INPUT MATERIAL:
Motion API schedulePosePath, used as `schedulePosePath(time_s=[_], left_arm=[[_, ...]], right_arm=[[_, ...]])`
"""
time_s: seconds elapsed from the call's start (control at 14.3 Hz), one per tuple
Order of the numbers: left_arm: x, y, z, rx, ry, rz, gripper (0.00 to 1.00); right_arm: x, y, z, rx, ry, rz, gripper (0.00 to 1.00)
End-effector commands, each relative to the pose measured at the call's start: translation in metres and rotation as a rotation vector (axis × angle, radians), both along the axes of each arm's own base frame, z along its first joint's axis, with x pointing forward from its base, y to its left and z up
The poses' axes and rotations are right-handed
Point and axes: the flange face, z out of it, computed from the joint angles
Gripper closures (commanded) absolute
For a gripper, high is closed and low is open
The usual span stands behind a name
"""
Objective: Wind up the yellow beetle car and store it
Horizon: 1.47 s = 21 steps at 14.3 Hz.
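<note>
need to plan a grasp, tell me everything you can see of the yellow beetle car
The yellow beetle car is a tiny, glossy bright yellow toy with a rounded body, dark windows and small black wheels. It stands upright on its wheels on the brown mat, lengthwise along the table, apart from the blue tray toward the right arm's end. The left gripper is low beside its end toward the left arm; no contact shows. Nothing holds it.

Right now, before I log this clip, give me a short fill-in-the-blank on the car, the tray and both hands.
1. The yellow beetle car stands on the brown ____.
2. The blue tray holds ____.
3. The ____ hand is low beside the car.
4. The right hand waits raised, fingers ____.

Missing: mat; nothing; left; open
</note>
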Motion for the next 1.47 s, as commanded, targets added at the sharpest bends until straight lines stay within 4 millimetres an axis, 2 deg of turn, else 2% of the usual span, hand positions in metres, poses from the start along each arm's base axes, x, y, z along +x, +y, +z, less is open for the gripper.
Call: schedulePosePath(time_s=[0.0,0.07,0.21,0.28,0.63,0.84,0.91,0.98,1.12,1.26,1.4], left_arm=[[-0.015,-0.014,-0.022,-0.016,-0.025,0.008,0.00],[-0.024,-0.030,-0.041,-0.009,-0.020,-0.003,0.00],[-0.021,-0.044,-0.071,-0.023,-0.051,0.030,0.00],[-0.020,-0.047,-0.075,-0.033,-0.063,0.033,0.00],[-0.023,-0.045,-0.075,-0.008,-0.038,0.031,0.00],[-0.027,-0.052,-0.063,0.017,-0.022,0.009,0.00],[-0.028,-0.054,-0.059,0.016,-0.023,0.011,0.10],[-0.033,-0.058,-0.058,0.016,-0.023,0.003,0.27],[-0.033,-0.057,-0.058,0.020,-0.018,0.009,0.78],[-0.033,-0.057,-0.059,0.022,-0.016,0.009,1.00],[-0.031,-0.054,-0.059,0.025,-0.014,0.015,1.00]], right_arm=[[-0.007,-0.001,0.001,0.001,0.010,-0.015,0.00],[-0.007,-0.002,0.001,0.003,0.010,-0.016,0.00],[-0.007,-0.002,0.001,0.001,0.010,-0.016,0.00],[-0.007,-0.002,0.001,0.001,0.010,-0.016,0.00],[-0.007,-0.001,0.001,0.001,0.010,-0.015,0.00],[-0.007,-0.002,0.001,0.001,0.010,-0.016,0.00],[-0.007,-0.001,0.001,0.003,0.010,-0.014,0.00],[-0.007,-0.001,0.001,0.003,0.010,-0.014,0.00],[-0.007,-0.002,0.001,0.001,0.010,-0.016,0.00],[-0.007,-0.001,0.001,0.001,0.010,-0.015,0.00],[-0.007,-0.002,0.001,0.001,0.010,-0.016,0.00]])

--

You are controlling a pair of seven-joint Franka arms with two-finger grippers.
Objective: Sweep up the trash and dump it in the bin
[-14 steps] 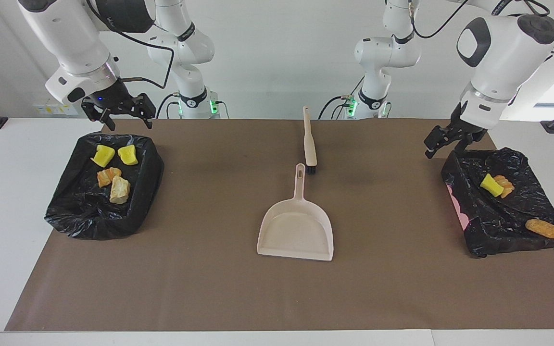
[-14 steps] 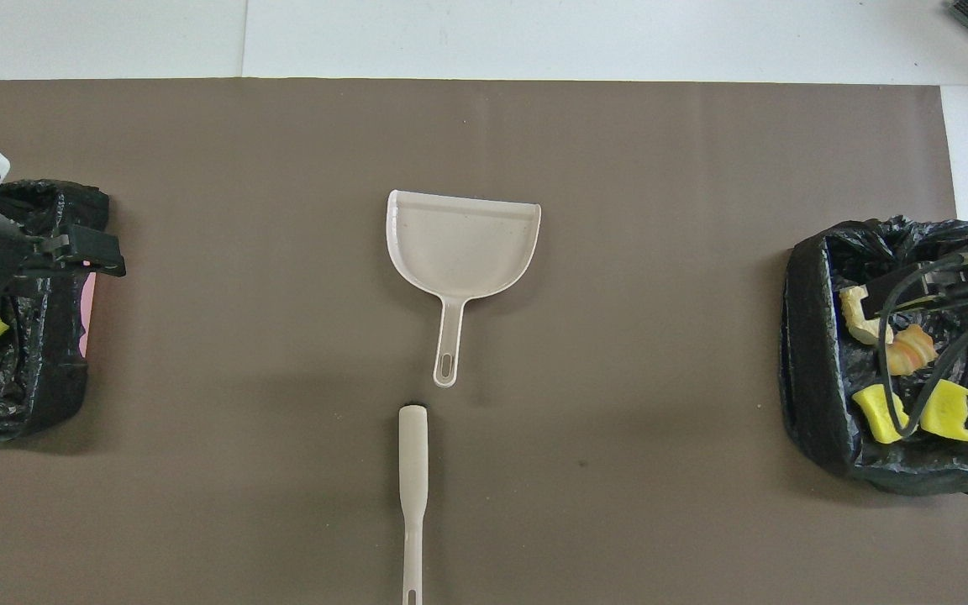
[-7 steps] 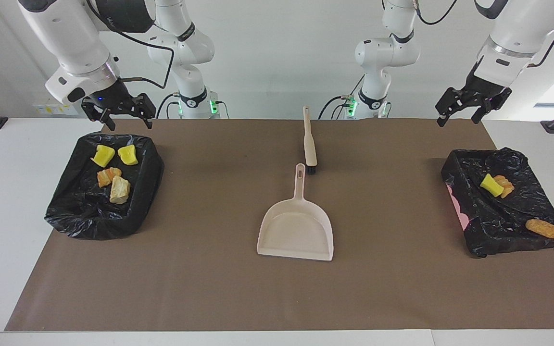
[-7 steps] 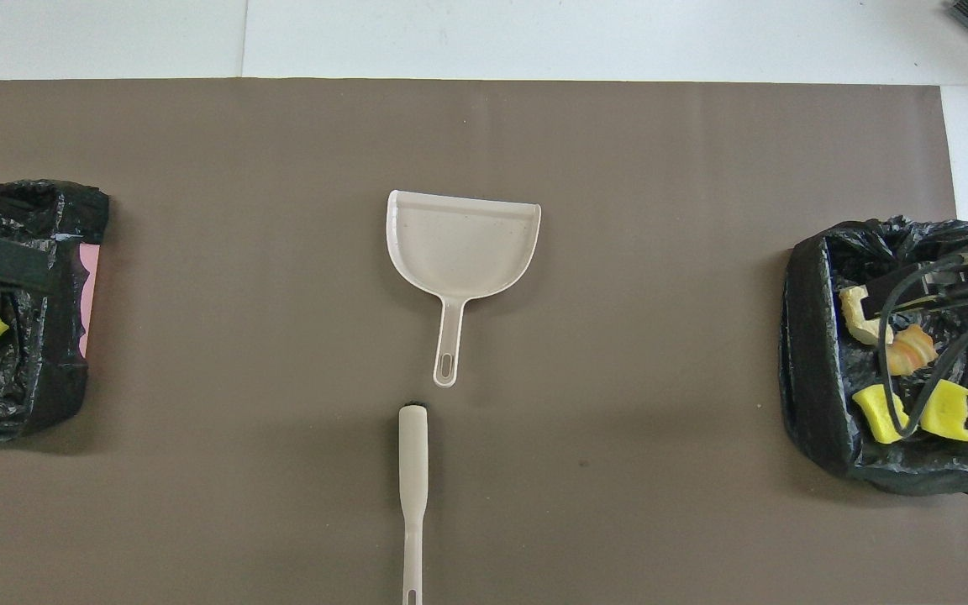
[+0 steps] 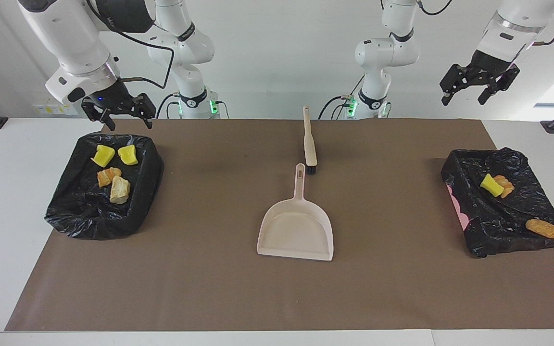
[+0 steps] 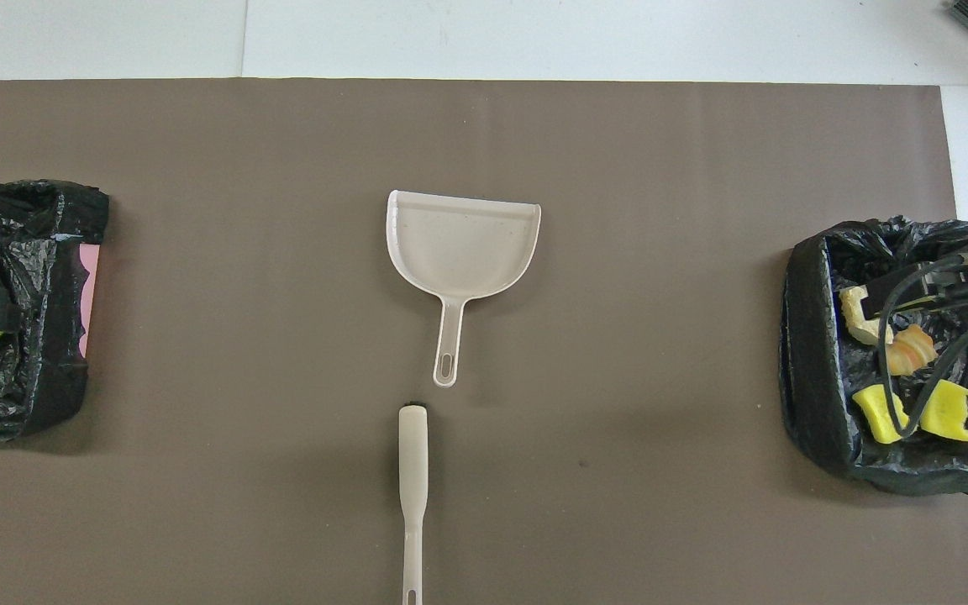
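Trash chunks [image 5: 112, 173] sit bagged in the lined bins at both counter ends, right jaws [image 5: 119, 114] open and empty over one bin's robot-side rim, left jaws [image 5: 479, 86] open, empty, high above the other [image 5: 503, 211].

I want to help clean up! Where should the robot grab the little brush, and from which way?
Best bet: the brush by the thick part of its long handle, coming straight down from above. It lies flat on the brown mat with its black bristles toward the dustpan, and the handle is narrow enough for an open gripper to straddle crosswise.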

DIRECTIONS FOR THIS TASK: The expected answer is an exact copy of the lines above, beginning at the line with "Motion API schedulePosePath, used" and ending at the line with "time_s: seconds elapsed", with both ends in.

COMPLETED TASK:
Motion API schedulePosePath, used as `schedulePosePath(time_s=[_], left_arm=[[_, ...]], right_arm=[[_, ...]])`
"""
time_s: seconds elapsed from the call's start (control at 14.3 Hz), one per tuple

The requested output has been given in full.